Segment Start: DATASET CONTENT

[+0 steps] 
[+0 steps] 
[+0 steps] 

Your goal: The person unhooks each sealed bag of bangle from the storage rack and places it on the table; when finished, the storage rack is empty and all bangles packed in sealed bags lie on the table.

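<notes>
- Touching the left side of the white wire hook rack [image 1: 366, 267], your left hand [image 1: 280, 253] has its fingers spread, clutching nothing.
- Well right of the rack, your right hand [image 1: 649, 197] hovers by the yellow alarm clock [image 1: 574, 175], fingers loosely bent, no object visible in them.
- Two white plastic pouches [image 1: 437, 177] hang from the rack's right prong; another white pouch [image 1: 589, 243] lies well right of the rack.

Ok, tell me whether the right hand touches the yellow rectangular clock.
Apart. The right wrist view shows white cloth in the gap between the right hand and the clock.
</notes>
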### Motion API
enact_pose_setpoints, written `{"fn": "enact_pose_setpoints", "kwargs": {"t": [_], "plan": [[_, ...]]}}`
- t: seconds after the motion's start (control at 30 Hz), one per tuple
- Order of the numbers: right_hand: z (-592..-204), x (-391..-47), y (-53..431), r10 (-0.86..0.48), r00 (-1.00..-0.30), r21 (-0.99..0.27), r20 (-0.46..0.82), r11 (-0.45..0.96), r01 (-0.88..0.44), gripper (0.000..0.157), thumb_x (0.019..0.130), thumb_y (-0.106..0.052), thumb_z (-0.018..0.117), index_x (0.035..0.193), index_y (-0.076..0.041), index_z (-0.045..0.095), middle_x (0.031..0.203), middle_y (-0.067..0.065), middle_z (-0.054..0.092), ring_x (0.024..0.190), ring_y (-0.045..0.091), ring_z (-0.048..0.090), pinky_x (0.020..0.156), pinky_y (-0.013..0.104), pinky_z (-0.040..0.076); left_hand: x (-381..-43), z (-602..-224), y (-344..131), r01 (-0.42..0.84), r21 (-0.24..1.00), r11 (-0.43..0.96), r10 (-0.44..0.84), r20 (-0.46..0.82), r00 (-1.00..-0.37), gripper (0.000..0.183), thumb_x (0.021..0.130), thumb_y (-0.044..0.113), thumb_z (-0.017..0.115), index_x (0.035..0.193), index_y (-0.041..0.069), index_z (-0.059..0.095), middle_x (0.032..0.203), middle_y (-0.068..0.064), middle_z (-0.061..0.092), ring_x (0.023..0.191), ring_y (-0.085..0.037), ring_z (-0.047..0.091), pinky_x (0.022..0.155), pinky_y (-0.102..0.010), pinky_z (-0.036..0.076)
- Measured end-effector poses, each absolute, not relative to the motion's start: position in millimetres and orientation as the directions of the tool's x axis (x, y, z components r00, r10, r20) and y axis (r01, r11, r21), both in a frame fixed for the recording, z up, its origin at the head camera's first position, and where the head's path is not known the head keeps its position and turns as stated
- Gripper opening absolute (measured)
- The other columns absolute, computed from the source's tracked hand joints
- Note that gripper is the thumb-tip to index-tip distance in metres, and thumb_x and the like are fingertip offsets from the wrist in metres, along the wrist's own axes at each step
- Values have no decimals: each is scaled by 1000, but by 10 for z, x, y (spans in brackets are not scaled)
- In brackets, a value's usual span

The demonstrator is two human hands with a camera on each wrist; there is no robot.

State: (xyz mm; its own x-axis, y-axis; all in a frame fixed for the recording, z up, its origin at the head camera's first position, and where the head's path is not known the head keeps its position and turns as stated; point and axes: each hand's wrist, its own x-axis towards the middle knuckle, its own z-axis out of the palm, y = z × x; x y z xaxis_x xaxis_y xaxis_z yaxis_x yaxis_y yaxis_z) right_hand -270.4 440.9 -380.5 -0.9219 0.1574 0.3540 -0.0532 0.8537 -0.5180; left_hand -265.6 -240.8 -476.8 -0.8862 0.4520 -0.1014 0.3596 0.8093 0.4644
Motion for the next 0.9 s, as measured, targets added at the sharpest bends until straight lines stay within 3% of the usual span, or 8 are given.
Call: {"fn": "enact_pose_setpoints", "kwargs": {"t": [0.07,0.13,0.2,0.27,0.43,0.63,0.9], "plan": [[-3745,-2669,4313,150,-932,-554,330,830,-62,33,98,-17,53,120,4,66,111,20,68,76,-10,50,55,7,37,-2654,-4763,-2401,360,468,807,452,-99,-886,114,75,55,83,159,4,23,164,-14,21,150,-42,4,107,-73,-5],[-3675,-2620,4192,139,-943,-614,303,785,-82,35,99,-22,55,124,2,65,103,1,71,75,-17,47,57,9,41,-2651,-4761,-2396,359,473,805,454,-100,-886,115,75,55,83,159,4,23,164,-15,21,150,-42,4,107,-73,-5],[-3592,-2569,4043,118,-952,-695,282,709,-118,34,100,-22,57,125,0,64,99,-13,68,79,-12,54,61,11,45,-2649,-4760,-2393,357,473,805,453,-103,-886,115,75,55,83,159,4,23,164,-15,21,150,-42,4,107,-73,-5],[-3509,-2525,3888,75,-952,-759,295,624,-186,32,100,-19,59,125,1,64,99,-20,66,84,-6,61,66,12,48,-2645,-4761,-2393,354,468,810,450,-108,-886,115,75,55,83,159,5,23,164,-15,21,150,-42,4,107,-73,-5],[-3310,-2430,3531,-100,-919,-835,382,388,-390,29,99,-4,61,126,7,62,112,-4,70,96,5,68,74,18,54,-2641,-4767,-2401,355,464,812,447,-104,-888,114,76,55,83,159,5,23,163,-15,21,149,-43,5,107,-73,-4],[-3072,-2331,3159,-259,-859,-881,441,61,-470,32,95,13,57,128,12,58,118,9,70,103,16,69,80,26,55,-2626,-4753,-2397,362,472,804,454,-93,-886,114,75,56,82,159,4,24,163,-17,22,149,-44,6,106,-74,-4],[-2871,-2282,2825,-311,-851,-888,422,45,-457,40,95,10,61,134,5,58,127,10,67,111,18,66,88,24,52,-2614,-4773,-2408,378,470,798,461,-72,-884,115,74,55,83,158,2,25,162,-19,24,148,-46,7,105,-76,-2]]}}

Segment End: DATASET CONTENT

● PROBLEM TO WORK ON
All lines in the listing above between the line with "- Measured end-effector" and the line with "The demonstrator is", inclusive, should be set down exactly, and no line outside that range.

● COMPLETED EXERCISE
- Measured end-effector poses, each absolute, not relative to the motion's start: position in millimetres and orientation as the directions of the tool's x axis (x, y, z components r00, r10, r20) and y axis (r01, r11, r21), both in a frame fixed for the recording, z up, its origin at the head camera's first position, and where the head's path is not known the head keeps its position and turns as stated
- Gripper opening absolute (measured)
- The other columns absolute, computed from the source's tracked hand joints
- Note that gripper is the thumb-tip to index-tip distance in metres, and thumb_x and the like are fingertip offsets from the wrist in metres, along the wrist's own axes at each step
- Values have no decimals: each is scaled by 1000, but by 10 for z, x, y (spans in brackets are not scaled)
- In brackets, a value's usual span

The demonstrator is two human hands with a camera on each wrist; there is no robot.

No other output is needed; the exercise is complete.